Stored data entries>
▼▼▼
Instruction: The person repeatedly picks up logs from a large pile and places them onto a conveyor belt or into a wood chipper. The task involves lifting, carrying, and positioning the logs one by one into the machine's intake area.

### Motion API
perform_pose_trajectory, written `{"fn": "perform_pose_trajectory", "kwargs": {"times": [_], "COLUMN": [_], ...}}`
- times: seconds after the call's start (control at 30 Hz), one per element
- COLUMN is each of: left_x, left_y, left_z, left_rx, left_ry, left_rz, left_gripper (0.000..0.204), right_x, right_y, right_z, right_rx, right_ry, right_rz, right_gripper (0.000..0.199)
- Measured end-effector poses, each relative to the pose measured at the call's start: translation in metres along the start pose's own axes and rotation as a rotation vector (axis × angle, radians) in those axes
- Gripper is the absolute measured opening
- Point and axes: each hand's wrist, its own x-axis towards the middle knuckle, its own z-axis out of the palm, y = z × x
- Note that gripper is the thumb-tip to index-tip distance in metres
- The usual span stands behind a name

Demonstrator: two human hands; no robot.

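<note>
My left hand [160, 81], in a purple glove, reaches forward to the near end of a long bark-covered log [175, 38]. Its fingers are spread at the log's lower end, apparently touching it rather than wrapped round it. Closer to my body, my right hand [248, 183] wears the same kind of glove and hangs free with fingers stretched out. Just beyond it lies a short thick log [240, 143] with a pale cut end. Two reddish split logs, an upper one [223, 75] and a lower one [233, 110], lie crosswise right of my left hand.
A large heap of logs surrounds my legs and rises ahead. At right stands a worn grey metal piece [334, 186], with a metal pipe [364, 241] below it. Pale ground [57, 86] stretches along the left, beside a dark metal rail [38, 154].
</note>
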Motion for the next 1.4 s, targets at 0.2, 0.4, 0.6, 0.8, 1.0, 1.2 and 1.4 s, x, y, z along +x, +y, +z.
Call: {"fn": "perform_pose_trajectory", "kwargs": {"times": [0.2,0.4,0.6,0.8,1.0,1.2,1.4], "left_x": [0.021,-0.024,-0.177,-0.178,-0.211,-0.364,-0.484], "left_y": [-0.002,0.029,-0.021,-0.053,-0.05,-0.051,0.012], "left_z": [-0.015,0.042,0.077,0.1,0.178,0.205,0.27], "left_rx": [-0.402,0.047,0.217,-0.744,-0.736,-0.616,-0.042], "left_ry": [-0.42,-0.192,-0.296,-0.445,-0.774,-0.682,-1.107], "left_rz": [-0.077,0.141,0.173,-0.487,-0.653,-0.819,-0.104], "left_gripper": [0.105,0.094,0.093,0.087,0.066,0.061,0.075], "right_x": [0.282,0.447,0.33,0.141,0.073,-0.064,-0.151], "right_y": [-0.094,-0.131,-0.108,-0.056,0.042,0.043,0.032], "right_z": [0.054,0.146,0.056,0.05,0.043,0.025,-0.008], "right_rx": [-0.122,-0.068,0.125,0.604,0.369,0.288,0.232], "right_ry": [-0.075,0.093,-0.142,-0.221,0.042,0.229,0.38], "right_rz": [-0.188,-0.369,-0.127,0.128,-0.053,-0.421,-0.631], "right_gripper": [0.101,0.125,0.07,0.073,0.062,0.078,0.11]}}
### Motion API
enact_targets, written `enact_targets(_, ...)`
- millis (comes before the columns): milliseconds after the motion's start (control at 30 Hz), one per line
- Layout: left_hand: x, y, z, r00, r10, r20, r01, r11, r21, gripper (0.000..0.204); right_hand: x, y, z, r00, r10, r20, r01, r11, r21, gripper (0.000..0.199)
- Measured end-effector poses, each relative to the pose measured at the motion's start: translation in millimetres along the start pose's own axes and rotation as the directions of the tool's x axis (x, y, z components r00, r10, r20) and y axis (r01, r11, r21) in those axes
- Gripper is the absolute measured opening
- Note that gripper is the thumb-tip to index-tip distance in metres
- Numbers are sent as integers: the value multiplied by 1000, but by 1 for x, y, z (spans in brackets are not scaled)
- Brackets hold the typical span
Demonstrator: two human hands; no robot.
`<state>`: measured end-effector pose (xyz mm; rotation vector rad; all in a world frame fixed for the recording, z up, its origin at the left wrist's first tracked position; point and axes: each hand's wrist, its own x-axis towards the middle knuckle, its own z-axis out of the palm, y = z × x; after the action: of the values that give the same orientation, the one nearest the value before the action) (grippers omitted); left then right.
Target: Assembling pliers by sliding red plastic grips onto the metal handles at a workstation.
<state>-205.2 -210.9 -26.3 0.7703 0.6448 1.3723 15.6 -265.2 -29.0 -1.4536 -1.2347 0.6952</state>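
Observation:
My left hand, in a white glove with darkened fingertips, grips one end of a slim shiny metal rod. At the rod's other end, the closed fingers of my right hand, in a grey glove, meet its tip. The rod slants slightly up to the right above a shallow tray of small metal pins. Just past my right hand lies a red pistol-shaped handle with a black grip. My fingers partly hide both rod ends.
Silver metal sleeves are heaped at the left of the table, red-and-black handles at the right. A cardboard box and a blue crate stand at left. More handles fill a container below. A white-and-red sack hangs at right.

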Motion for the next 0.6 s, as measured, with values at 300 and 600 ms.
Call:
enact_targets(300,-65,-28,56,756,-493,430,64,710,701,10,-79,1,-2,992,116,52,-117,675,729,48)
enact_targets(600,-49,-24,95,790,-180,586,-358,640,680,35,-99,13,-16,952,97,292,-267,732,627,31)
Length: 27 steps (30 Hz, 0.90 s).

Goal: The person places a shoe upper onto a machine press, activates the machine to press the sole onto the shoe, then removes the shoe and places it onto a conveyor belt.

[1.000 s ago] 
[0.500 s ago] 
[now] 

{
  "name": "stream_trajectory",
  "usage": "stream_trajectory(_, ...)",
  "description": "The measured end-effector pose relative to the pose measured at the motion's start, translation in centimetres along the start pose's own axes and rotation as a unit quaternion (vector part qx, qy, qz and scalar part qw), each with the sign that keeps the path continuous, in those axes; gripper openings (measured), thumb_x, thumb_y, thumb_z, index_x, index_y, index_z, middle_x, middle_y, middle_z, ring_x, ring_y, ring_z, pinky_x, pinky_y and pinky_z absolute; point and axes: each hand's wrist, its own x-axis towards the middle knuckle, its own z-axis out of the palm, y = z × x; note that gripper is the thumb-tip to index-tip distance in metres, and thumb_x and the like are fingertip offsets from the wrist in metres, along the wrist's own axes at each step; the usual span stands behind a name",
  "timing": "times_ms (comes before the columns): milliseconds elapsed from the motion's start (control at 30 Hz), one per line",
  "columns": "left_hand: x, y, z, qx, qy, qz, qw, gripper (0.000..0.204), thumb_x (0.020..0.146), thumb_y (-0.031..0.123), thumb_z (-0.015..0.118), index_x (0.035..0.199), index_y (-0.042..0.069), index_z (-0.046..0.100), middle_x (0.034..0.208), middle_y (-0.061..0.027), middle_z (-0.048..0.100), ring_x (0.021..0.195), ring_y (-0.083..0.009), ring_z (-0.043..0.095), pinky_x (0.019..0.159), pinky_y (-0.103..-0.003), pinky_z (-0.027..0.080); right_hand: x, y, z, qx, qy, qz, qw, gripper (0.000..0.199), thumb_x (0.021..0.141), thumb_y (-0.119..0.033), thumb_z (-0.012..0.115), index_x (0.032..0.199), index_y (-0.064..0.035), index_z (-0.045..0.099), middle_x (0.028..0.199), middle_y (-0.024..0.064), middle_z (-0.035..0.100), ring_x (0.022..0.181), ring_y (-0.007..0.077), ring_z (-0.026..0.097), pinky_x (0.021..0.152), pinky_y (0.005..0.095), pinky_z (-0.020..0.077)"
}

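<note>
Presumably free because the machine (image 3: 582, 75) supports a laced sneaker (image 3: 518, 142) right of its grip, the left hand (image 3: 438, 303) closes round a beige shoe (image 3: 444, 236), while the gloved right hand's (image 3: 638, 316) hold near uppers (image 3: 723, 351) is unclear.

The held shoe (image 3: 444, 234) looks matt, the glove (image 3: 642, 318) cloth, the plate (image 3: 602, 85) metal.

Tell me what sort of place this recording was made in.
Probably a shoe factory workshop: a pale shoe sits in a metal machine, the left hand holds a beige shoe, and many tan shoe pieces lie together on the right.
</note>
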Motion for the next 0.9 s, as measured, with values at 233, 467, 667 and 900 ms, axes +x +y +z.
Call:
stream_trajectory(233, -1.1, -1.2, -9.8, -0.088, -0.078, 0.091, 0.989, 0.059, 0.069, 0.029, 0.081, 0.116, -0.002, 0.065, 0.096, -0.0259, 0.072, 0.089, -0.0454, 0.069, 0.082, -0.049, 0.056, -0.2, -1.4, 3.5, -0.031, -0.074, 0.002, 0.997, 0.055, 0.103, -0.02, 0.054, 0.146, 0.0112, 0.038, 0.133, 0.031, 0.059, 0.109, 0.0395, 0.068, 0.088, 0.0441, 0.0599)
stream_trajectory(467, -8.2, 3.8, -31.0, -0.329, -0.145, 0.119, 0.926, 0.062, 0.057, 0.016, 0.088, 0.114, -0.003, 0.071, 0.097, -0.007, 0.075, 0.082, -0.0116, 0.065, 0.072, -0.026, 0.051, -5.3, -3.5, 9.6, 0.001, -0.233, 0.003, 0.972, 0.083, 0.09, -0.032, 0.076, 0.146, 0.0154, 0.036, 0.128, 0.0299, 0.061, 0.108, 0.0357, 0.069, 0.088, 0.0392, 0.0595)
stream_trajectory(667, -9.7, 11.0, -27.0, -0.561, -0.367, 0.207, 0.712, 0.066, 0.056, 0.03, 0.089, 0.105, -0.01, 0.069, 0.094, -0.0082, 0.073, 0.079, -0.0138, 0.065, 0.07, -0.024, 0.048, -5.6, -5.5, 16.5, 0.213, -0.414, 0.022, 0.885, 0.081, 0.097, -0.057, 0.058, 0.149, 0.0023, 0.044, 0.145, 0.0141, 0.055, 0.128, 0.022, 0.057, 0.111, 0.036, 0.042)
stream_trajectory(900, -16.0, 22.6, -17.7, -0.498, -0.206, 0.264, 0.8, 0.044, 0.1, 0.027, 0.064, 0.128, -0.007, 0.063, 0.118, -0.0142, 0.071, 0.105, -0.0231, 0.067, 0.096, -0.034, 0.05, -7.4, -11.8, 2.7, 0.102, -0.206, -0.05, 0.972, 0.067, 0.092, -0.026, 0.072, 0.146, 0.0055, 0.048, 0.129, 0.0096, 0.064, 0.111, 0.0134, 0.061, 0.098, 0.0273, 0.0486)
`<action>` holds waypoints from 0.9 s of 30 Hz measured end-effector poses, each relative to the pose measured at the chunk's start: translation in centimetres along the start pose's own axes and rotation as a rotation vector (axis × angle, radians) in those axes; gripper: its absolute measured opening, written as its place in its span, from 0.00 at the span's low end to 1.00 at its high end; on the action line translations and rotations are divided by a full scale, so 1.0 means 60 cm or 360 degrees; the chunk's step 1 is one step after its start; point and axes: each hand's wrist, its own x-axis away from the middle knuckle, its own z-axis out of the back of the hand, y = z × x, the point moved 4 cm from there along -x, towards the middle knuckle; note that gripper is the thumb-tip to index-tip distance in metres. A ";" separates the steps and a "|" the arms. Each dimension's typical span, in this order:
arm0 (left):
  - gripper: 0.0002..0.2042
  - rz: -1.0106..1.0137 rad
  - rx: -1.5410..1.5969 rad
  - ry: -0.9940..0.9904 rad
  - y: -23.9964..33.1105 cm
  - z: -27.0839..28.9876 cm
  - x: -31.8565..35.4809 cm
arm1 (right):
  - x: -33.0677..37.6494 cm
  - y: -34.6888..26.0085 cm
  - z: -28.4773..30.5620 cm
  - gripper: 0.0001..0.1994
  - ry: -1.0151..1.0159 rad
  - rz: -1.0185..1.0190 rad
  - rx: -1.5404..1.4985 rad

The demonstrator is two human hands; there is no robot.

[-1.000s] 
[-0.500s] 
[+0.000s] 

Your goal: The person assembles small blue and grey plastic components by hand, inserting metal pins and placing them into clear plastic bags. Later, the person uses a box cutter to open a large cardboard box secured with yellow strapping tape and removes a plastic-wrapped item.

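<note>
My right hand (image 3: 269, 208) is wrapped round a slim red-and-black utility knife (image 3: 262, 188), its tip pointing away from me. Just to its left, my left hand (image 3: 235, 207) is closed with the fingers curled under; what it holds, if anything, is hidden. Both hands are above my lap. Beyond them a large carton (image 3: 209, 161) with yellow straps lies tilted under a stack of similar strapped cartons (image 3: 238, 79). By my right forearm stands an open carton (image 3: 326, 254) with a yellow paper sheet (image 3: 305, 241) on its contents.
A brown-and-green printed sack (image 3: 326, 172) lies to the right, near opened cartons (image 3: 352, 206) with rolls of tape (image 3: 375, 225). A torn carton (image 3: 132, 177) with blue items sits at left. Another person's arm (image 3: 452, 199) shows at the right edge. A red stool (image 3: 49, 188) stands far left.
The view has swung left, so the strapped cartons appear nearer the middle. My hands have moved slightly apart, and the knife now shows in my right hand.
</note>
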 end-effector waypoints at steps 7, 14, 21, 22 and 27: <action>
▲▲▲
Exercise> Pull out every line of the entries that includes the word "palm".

Response to the task>
- Point and axes: each hand's wrist, its own x-axis towards the middle knuckle, its own z-axis out of the palm, y = z × x
`<state>`: measured end-effector pose (xyz mm; rotation vector rad; all in a world frame fixed for the recording, z up, its origin at the left wrist's first tracked position; point and axes: each hand's wrist, its own x-axis towards the middle knuckle, its own z-axis out of the palm, y = z × x; after the action: of the values that give the same orientation, the one nearest the value before the action) (grippers omitted); left then right.
  "description": "The measured end-effector pose relative to the pose measured at the motion's start, translation in centimetres along the start pose's own axes and rotation as a unit quaternion (vector part qx, qy, qz and scalar part qw), each with the sign that keeps the path continuous, in those axes; gripper openings (measured), thumb_x, thumb_y, thumb_z, index_x, index_y, index_z, middle_x, middle_y, middle_z, ring_x, ring_y, ring_z, pinky_x, pinky_y and pinky_z absolute; point and axes: each hand's wrist, its own x-axis towards the middle knuckle, its own z-axis out of the palm, y = z × x; note that gripper is the thumb-tip to index-tip distance in metres, and thumb_x and the like are fingertip offsets from the wrist in metres, along the wrist's own axes at each step; the usual span stands behind a name",

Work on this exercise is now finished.